Ben Rifkin replied to questions about the impact of the announcement on his life declaring, "It's all Greek to me", in a tonal voice.

And in his first public statement since the embarrassing Mach 3 razor stealing scandal ruined his chances of running for SA president, William Coyne '00 asked, "Does this mean I can be elitist and exclusive?"

This announcement of course had ramifications for student politics on campus as well. Many members of the SA protested, "They let Greeks into this school?"

The Facetious Five were asked to comment about their stance on the upcoming "Residential Life Initiative." William Coyne '00 summed up their position by stating, "This is all so new to us. Of course, as soon as we realized that we were members of a Greek organization we realized there was a Trustee Steering Committee deciding our future. We immediately contacted them to perhaps arrange a private meeting. They denied us the chance to speak with them and so we have since chartered our own committee, to counter their committee, called the Trusty Rack-and-Pinion Committee. It is better. We will conduct an extensive review of the Greek system in the next few minutes and make a decision once we have it translated into Greek and all of the people who will be influenced by the decision have gone home so they wont break stuff when we give them the bad news."

Lucas Braun '00 stated, "My main concern is how being Greek will affect my life at Dartmouth. I have a ton of friends at this school and I don't think all of them are Greeks or in my organization. I'm serious about all the friends I have, I'm very social."

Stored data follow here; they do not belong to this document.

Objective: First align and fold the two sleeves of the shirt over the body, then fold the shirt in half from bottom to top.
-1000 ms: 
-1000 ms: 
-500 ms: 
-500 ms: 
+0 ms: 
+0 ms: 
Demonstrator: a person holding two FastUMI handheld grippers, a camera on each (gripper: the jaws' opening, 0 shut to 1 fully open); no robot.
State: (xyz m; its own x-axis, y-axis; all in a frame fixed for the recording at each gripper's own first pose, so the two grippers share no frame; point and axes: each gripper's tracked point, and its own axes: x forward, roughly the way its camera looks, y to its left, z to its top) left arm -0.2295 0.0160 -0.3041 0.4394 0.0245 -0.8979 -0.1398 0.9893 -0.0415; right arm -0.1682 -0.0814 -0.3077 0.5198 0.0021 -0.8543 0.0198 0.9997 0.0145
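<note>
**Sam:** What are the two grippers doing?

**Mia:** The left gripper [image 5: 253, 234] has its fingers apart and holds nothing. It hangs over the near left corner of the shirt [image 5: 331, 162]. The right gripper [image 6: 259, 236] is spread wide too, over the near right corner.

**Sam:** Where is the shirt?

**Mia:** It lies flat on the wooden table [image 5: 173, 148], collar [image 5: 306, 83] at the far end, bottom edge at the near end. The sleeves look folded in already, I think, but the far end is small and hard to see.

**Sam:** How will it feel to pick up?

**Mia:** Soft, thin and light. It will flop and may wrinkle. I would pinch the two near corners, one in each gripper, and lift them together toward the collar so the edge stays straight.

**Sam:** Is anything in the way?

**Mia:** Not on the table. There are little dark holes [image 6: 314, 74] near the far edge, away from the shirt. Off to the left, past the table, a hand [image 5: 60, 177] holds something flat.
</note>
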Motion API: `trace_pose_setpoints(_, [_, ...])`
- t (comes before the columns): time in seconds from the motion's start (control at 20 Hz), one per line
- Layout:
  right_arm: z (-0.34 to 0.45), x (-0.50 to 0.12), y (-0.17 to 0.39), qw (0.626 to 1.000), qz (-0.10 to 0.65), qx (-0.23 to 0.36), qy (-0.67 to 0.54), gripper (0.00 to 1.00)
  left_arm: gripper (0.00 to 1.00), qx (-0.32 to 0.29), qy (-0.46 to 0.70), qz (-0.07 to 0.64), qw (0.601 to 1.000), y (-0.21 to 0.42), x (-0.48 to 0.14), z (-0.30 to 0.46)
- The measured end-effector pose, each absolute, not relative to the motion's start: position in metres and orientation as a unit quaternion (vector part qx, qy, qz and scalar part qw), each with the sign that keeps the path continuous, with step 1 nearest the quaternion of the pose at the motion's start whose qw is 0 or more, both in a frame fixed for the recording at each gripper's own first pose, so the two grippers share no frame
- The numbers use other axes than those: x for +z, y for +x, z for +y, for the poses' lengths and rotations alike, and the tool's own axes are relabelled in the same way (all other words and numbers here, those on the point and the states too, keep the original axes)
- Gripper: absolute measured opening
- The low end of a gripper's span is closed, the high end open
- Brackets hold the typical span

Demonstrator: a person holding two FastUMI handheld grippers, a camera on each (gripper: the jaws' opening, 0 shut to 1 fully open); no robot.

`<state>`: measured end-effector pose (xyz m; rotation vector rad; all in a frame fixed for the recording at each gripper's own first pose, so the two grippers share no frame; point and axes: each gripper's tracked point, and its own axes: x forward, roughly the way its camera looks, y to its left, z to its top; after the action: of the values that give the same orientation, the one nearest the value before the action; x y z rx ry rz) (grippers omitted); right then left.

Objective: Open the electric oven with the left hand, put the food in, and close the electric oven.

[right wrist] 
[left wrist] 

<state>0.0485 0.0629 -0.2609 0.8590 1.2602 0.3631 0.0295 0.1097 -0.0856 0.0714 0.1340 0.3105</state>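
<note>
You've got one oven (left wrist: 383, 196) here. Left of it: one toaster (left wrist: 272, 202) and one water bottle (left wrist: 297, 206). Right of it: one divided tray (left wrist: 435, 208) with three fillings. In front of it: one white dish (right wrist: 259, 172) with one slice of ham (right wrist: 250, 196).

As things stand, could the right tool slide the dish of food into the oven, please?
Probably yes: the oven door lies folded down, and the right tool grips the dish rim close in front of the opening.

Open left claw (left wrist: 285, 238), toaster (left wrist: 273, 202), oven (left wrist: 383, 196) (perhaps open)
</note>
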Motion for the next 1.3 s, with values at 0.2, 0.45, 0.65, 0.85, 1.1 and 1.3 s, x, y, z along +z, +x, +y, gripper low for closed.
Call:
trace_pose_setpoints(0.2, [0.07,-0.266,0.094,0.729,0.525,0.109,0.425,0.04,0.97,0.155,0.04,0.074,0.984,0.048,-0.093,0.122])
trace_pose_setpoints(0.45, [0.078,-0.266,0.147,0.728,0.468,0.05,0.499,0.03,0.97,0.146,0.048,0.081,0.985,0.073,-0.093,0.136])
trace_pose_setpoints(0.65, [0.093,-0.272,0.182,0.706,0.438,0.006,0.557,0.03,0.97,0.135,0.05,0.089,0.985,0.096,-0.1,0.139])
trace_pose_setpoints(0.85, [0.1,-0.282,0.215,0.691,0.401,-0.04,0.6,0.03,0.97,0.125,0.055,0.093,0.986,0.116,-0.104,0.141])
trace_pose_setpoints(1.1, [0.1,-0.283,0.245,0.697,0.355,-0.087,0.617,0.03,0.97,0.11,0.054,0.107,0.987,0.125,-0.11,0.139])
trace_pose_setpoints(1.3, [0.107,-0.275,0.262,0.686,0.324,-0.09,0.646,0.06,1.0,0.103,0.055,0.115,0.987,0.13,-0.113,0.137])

When the Facetious Five were asked to comment on another group of influential seniors who have recently denounced the Greek system, the group gave mixed answers. Christian Budde '00 said " Two words: Aries and Hercules " Ben Rifkin '00 replied, "Aries and Hercules are fast and strong, respectively." In full combat fatigues Drew Gardiner added, "This is about Vietnam," as he checked the action on his AK-47 assault rifle. Christian Budde '00 said, "We are five, they are five. That is something in common. I'm sure we can work out our differences. " Lucas Braun '00 simply responded, "What?"

So as the debate rages on about the future of our collective social lives at Dartmouth, one thing is for certain: there are at least ten people on this campus that know where they stand.